Your goal >> The data below should be retyped exactly, with the pictures left out.

Raw data >>
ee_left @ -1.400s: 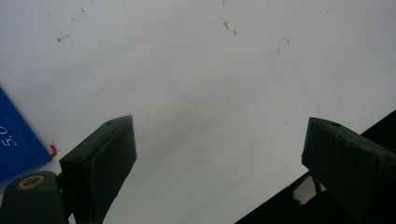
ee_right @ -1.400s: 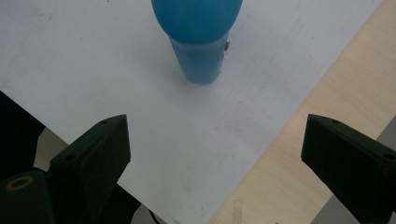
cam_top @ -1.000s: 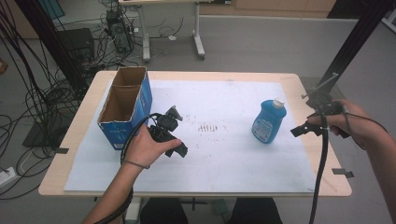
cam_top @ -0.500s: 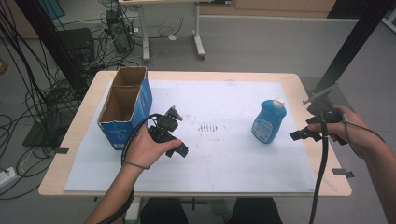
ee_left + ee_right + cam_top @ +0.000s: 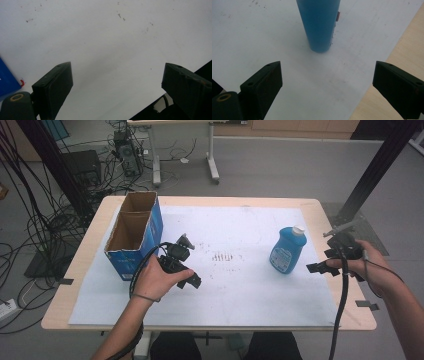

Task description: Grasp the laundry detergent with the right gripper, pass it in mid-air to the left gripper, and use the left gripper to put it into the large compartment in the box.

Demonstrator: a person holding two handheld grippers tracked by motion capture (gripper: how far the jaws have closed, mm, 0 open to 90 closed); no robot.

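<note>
While the blue bottle (image 5: pixel 288 251) stands upright with its white cap on at the right of centre in the high view, on the white sheet (image 5: pixel 240 290) that covers the wooden table (image 5: pixel 310 206), the right gripper (image 5: pixel 320 268) sits just to its right near the frame's right edge, held in a hand (image 5: pixel 367 270) with its tips toward the bottle and a narrow strip of sheet between them. From the right gripper view the bottle's blue body (image 5: pixel 319 23) rises at top centre, beyond the two black jaws, which stand wide apart with nothing between them but sheet and, at lower right, the bare table edge (image 5: pixel 404 45). At left of centre in the high view the left gripper (image 5: pixel 186 240) lies low over the sheet in the other hand (image 5: pixel 157 279), just beside the open blue cardboard box (image 5: pixel 131 234), which stands at the left. Its jaws are likewise spread wide in the left gripper view, with only white sheet (image 5: pixel 112 50) between them and a blue corner of the box (image 5: pixel 7 80) at the left edge.
</note>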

Solved problem >>
ee_left @ -1.400s: 
ee_right @ -1.400s: 
cam_top @ -1.000s: 
cam_top @ -0.500s: 
ee_left + ee_right + cam_top @ +0.000s: 

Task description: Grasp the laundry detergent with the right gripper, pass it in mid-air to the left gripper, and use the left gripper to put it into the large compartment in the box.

Demonstrator: a person holding two handheld grippers tracked by motion capture (gripper: how far the jaws have closed, mm, 0 open to 90 closed); no robot.

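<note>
While the blue bottle (image 5: pixel 288 251) stands upright with its white cap on at the right of centre in the high view, on the white sheet (image 5: pixel 240 290) that covers the wooden table (image 5: pixel 310 206), the right gripper (image 5: pixel 320 268) sits just to its right near the frame's right edge, held in a hand (image 5: pixel 367 270) with its tips toward the bottle and a narrow strip of sheet between them. From the right gripper view the bottle's blue body (image 5: pixel 319 23) rises at top centre, beyond the two black jaws, which stand wide apart with nothing between them but sheet and, at lower right, the bare table edge (image 5: pixel 404 45). At left of centre in the high view the left gripper (image 5: pixel 186 240) lies low over the sheet in the other hand (image 5: pixel 157 279), just beside the open blue cardboard box (image 5: pixel 131 234), which stands at the left. Its jaws are likewise spread wide in the left gripper view, with only white sheet (image 5: pixel 112 50) between them and a blue corner of the box (image 5: pixel 7 80) at the left edge.
</note>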

The answer contains nothing more.